21 February 2023
The surprise rise in the S&P/CIPS Composite PMI to 53.0 (a reading above 50 means activity is growing), the highest since the middle of last year, suggests the anticipated recession will be mild. Indeed, it’s touch-and-go as to whether the UK falls into a recession at all.
However, we are yet to see most of the impact of the huge rise in interest rates over the last year and the PMI hasn’t been the most reliable guide to movements in the economy since the pandemic. For what its worth, we still think the UK economy will fall into a mild recession in the first half of this year, before growth resumes in Q3.
Even if the UK does avoid a technical recession of two consecutive quarters of negative GDP growth, we will still enter a ‘slowcession’, where growth essentially flatlines. It will probably be the end of 2024 before the UK economy is back to its pre-pandemic size, representing four years of stagnation.
Today’s data will support the hawks (economic policy advisors preferring policies that involve higher interest rates) on the Monetary Policy Committee (MPC) who say that interest rates need to rise a bit further to dampen demand and especially to prompt some easing in the labour market. The rise in the composite employment index to 51.9 will be concerning to the MPC as it implies firms aren’t yet shedding labour.
The flash composite PMI rose to 53 in February, from 48.5 in January. That mostly reflected a sharp increase in the services PMI to 53.3, from 48.7. According to S&P Global, demand improved on the back of a brighter global economic outlook and lower domestic political uncertainty. The manufacturing survey also rose, although by less, to 49.2 from 47. Businesses reported higher client demand and a further easing in supply bottlenecks.
There was mixed news on inflationary pressures. Pipeline price pressures eased further, with the input prices index falling to its lowest level since spring 2021. However, the composite output prices index rose to a five-month high of 62.6 in February, from 61.9 in January.

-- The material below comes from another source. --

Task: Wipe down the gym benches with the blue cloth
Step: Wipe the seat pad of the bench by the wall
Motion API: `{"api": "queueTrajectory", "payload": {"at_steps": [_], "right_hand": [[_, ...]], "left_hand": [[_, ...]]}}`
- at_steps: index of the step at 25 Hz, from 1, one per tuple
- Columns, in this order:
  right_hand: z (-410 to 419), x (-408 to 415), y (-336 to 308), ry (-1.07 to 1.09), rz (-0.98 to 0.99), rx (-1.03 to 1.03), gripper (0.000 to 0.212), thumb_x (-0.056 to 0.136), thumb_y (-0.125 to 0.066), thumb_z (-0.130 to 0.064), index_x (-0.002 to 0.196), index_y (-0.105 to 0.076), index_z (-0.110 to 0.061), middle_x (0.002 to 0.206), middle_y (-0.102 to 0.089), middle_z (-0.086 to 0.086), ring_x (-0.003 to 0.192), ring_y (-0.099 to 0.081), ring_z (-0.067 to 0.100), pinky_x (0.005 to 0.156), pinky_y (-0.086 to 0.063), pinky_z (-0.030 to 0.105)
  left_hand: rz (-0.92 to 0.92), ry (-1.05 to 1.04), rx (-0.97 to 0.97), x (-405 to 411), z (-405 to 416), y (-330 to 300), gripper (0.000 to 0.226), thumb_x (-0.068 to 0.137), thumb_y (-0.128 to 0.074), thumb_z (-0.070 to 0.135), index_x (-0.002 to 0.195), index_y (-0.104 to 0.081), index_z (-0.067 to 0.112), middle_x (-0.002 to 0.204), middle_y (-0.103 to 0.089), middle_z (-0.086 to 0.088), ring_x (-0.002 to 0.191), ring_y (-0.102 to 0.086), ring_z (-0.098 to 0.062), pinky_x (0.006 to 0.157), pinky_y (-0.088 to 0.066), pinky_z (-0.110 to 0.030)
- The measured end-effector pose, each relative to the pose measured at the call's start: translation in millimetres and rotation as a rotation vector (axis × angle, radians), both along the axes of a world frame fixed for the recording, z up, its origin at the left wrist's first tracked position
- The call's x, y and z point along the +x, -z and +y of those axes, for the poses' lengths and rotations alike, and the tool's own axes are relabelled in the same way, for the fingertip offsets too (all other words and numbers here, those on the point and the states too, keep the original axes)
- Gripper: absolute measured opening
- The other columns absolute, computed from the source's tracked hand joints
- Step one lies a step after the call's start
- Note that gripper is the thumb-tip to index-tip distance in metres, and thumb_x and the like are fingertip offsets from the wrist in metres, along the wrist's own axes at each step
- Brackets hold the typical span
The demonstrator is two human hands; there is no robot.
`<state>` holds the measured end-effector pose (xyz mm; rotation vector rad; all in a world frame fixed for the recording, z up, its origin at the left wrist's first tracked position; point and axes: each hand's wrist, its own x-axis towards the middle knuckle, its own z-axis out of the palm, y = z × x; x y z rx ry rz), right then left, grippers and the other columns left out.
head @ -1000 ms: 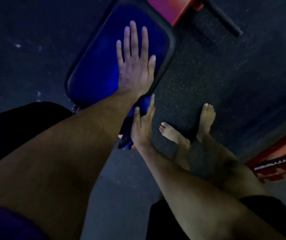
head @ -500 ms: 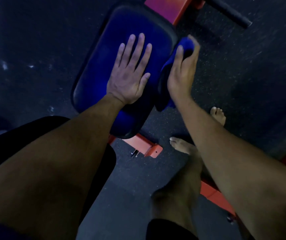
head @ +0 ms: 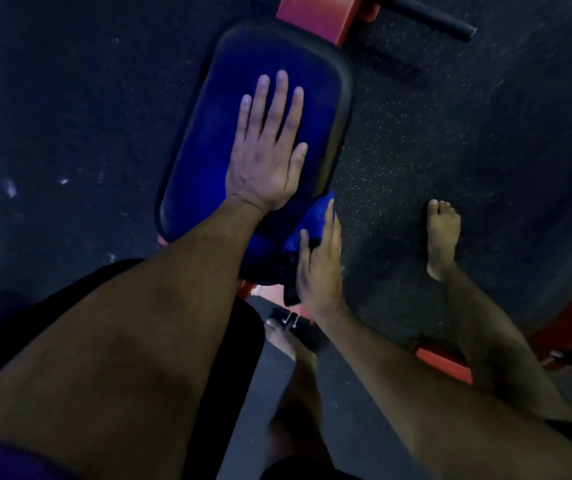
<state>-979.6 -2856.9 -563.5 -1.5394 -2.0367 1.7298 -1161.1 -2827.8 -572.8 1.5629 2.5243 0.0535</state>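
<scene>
Since half a second ago my right hand (head: 319,268) has slid the blue cloth (head: 314,221) down the bench pad (head: 208,161) edge to its 5 o'clock corner, pressing it with straight fingers, while my left hand (head: 265,161) lies flat, released, on the pad.

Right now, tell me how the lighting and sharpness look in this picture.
Head view: dim, blue-tinted light; bench pad and left hand fairly sharp; blue cloth under the right hand sits in shadow; wide-angle stretch enlarges the forearms.
</scene>
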Motion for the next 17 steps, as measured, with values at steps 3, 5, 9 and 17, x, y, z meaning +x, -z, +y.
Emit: {"api": "queueTrajectory", "payload": {"at_steps": [3, 5, 9, 17], "right_hand": [[5.6, -16.5, -4.6, 0.126, 0.01, 0.01, 0.058, 0.104, -0.042, -0.027, 0.155, -0.023, -0.008, 0.153, -0.035, 0.016, 0.14, -0.035, 0.027, 0.114, -0.022, 0.025], [44.5, -49.6, 4.5, 0.215, -0.021, 0.09, 0.053, 0.104, -0.044, -0.024, 0.153, -0.029, -0.009, 0.147, -0.042, 0.015, 0.134, -0.042, 0.026, 0.113, -0.027, 0.027], [130.1, -86.6, 27.1, 0.219, 0.069, 0.28, 0.044, 0.103, -0.041, -0.029, 0.142, -0.044, -0.007, 0.13, -0.053, 0.014, 0.115, -0.057, 0.023, 0.098, -0.048, 0.038], [102.9, -61.3, 40.9, 0.2, 0.222, 0.185, 0.05, 0.104, -0.042, -0.038, 0.153, -0.032, -0.027, 0.147, -0.042, 0.006, 0.128, -0.048, 0.013, 0.089, -0.036, 0.002]], "left_hand": [[0.02, 0.024, 0.019, 2.4, -4.3, 1.7, 0.063, 0.106, -0.034, 0.034, 0.161, -0.022, 0.005, 0.167, -0.018, -0.021, 0.156, -0.014, -0.04, 0.127, -0.008, -0.053], [0.045, 0.021, 0.016, -0.4, -3.7, 2.3, 0.062, 0.107, -0.029, 0.036, 0.161, -0.021, 0.007, 0.168, -0.018, -0.02, 0.156, -0.014, -0.038, 0.128, -0.008, -0.052], [0.07, 0.033, 0.015, 4.7, -6.3, 7.0, 0.063, 0.107, -0.024, 0.038, 0.162, -0.017, 0.008, 0.169, -0.014, -0.018, 0.157, -0.01, -0.037, 0.128, -0.005, -0.05], [0.077, 0.013, 0.014, 3.4, -8.7, 9.2, 0.064, 0.106, -0.025, 0.037, 0.162, -0.019, 0.007, 0.169, -0.015, -0.018, 0.157, -0.01, -0.037, 0.127, -0.007, -0.052]]}}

Inflation is likely to fall sharply this year as energy and goods prices fall. However, services inflation, which is more influenced by the domestic economy and wage growth, will fall much more slowly.
Interest rate peak in view
Today’s reading makes it a little more likely that the MPC goes for another 25 basis points at its next meeting in March. The labour market isn’t cooling fast enough amid a resilient economy for the MPC to be confident it has won the inflation battle just yet. However, that will probably be the peak. There is mounting evidence that inflation is falling sustainably and the MPC will want to see how the economy reacts to the huge rise in interest rates that have already occurred.
Overall, February’s PMI points to continued resilience in the economy despite the sharp squeeze in real incomes and the rapid increase in interest rates. That means that it’s touch and go whether the UK slips into a technical recession this year or not.